Disassembly desynchronization is a technique that is used to prevent disassemblers from accurately reconstructing the original instructions of a program. It involves the creative use of instructions and data in a way that breaks the normal, predictable sequence of instructions in a program. This can cause disassemblers to become "desynchronized" and generate incorrect disassembly output.

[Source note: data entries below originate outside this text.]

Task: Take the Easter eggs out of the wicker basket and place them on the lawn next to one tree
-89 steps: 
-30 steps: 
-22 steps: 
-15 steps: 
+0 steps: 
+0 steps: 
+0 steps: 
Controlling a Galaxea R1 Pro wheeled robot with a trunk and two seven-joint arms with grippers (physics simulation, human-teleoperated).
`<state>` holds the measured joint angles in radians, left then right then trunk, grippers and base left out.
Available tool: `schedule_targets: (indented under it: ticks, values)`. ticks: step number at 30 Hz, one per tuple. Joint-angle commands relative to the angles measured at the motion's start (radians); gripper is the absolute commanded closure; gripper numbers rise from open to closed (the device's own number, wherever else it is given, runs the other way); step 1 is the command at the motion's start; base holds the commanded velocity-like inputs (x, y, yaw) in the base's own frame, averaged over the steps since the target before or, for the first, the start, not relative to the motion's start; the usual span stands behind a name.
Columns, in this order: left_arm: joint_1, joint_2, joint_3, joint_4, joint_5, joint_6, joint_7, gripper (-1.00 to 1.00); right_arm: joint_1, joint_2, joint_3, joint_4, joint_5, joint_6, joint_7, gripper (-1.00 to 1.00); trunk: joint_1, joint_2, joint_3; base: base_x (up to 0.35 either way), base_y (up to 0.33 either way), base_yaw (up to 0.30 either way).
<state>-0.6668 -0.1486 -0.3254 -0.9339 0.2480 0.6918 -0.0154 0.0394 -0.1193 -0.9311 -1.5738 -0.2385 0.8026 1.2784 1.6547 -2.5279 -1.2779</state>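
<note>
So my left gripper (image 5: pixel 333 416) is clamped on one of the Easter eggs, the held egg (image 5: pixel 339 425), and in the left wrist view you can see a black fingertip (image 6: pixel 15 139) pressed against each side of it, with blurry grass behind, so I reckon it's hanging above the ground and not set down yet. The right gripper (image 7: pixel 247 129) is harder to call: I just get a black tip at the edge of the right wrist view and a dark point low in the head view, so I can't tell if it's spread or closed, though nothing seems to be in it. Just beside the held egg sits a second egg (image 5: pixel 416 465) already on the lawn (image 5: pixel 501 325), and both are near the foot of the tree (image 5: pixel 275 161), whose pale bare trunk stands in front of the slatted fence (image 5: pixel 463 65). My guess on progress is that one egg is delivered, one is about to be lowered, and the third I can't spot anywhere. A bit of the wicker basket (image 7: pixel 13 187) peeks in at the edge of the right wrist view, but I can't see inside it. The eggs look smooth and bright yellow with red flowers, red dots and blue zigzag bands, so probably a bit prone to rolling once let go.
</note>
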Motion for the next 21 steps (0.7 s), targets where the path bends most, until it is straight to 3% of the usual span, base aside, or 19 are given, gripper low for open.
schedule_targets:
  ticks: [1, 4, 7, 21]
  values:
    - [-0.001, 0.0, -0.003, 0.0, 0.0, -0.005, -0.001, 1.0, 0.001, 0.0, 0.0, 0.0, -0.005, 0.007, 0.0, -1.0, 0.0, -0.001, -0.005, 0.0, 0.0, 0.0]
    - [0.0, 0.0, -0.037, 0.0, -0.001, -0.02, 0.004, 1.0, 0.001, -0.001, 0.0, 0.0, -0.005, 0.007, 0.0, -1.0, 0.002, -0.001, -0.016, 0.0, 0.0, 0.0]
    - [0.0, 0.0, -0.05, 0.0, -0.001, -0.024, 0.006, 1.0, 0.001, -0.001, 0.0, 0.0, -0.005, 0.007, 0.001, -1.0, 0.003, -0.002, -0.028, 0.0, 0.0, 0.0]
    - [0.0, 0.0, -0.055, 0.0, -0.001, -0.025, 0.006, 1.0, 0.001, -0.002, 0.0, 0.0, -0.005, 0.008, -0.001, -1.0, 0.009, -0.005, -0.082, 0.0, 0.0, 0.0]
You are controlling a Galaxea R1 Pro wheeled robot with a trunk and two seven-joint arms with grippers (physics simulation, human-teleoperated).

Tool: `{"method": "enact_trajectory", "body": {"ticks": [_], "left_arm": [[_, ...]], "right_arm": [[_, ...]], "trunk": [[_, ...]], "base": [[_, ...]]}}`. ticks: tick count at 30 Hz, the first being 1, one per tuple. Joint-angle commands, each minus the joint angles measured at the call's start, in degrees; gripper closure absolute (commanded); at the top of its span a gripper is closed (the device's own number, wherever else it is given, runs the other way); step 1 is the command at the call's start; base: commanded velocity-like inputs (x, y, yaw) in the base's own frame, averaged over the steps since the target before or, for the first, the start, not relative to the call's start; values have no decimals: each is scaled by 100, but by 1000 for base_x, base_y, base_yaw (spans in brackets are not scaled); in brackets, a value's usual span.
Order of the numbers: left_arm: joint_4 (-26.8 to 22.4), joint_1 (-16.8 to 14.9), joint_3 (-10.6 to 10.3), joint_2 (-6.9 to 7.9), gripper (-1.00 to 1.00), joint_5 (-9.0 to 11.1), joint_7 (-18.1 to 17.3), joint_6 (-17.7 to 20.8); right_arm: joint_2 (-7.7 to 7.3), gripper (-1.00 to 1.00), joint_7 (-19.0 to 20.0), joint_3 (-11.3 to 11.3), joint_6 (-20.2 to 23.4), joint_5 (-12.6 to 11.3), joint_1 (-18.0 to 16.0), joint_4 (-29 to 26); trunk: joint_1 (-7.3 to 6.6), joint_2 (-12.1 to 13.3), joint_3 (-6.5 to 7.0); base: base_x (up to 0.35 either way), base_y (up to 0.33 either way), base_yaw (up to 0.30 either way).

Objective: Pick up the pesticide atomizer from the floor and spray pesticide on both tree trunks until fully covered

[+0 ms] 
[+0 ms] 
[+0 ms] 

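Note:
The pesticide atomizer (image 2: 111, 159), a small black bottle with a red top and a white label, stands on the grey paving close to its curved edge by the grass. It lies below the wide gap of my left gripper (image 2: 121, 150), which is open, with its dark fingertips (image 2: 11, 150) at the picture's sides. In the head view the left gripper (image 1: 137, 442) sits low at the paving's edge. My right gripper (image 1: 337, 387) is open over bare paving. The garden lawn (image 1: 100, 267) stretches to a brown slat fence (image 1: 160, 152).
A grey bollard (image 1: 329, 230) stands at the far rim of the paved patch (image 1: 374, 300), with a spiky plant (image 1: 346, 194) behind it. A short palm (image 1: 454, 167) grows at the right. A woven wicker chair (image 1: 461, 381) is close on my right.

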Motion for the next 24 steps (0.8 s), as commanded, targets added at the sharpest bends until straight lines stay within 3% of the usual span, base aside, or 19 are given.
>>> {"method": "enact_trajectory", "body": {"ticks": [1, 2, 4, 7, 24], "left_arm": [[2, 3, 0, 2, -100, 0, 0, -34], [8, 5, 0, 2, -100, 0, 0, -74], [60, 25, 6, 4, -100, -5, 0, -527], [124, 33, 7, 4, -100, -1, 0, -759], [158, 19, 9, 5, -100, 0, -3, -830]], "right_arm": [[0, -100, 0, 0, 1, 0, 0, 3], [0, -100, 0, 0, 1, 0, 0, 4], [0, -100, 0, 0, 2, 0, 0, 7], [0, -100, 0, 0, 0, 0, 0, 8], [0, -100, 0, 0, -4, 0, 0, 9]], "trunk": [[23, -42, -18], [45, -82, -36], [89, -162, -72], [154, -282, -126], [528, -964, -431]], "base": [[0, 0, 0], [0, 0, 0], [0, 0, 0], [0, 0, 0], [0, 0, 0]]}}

For example, suppose a program contains the following instructions:

mov eax, 0x12345678
add eax, 0x00000004

A disassembler that is working correctly would recognize these instructions and generate the following disassembly output:

0x00000000: mov eax, 0x12345678
0x00000004: add eax, 0x00000004

However, if the programmer uses disassembly desynchronization techniques, they could rearrange the instructions in the program in a way that breaks the normal sequence of instructions. For example, they could insert some "garbage" instructions or data between the mov and add instructions, like this:

mov eax, 0x12345678
nop
nop
nop
nop
add eax, 0x00000004

In this case, a disassembler that uses a simple, linear sweep algorithm might become "desynchronized" when it encounters the nop instructions and generate incorrect disassembly output. This can make it difficult for an analyst to understand the program's behavior and can also make it more difficult for other tools, such as debuggers, to accurately interpret the program.

Disassembly desynchronization is a well-known anti-disassembly technique that is commonly used by malware authors and other attackers to make it more difficult to analyze and understand their programs. It can be used in conjunction with other anti-disassembly techniques, such as the call trick or the insertion of garbage bytes, to create even more effective and powerful exploits.